Keenan Lorna G, O'Brien Michelle, Ryan Tim, Dunne Mary, McArdle Orla
St Lukes Radiation Oncology Network, St Lukes Hospital, Rathgar, Dublin 6, Ireland.
St Lukes Radiation Oncology Network, St Lukes Hospital, Rathgar, Dublin 6, Ireland.
J Geriatr Oncol. 2017 May;8(3):206-210. doi: 10.1016/j.jgo.2016.12.006. Epub 2016 Dec 23.
In this study we evaluate the usefulness of the Edmonton Frail Scale (EFS) in predicting which older patients are at risk of developing serious toxicities during radiotherapy.
This prospective study was carried out over an 18month period. Our primary aim was to examine the Edmonton Frail Scale (EFS) as a predictor of toxicity in patients over 70years undergoing radical radiotherapy for any malignant diagnosis.

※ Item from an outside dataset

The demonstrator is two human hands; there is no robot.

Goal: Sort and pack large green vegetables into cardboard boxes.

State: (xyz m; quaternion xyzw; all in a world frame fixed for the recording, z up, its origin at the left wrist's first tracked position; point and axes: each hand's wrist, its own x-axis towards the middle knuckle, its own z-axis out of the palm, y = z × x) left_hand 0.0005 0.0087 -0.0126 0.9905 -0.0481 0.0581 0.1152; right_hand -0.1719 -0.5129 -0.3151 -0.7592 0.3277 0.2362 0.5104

63 patients were recruited: 29% experienced grade 3 or greater toxicities, with very few having multiple grade 3 or greater toxicities. The majority of patients experienced multiple grade 1 or 2 toxicities. Patients were often admitted: either electively due to geographical reasons, or due to toxicities. All patients completed their courses of radiotherapy. All grade 3 or 4 toxicities occurred within five radiotherapy sites; upper GI, gynaecological, lung, prostate and head & neck. There was no statistical correlation between EFS score and the presence of grade 3 or 4 toxicities.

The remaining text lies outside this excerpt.